* Task brief
Please report, as a bare number, how many lines below include the string "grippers".

►

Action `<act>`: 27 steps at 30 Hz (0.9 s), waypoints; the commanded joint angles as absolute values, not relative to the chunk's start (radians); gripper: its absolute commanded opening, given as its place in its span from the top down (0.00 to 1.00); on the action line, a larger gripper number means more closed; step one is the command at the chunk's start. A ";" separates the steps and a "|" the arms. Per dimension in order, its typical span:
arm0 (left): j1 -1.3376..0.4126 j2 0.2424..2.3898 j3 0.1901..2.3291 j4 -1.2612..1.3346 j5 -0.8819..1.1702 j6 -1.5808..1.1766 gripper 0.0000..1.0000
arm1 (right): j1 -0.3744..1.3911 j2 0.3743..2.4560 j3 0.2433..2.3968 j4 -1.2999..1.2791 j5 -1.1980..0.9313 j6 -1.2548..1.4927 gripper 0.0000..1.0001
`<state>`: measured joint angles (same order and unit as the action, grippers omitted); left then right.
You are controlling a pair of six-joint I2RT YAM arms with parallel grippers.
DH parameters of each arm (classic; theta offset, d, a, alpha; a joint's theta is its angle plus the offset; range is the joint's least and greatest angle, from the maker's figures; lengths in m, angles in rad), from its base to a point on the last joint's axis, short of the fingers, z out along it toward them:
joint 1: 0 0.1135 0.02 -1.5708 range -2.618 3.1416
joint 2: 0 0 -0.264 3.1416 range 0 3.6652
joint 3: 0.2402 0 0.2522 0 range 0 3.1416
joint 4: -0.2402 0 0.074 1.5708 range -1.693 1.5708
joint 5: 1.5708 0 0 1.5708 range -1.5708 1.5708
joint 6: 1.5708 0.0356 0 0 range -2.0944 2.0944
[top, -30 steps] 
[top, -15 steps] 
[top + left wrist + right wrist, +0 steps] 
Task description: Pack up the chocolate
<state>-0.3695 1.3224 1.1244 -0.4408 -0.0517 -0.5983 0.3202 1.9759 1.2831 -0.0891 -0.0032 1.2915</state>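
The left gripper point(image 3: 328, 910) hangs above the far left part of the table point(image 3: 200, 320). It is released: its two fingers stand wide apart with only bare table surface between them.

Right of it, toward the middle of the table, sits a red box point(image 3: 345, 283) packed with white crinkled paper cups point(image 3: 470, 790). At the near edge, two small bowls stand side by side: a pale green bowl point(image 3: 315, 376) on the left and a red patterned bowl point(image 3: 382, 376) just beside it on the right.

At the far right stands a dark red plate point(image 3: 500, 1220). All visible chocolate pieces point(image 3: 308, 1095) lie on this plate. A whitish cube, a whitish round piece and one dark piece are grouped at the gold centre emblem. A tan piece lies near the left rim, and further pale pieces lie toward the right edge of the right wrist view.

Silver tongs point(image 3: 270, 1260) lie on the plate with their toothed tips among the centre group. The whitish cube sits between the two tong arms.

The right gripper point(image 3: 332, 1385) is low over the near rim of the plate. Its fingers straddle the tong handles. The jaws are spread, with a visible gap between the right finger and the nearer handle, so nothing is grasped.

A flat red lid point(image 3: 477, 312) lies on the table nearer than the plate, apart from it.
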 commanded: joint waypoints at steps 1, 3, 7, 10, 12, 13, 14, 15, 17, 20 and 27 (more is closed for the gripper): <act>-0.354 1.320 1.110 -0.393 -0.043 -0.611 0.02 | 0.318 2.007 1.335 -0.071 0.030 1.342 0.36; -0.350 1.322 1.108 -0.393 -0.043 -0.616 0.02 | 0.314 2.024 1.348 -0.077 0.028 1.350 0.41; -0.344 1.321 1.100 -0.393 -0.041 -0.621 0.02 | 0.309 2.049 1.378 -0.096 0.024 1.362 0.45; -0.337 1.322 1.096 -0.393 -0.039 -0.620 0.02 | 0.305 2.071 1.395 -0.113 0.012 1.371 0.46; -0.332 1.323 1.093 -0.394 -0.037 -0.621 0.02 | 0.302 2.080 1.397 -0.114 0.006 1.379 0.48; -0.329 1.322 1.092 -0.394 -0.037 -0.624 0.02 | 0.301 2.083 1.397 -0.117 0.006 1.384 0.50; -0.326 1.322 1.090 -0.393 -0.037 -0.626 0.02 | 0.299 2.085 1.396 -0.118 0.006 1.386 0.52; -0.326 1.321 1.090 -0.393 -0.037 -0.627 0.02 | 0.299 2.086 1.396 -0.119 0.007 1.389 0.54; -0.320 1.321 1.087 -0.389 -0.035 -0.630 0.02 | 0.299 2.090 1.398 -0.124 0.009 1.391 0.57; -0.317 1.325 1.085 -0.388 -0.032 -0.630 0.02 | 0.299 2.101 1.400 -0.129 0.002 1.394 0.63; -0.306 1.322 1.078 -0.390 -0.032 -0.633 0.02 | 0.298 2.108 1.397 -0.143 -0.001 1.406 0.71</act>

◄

* Result
2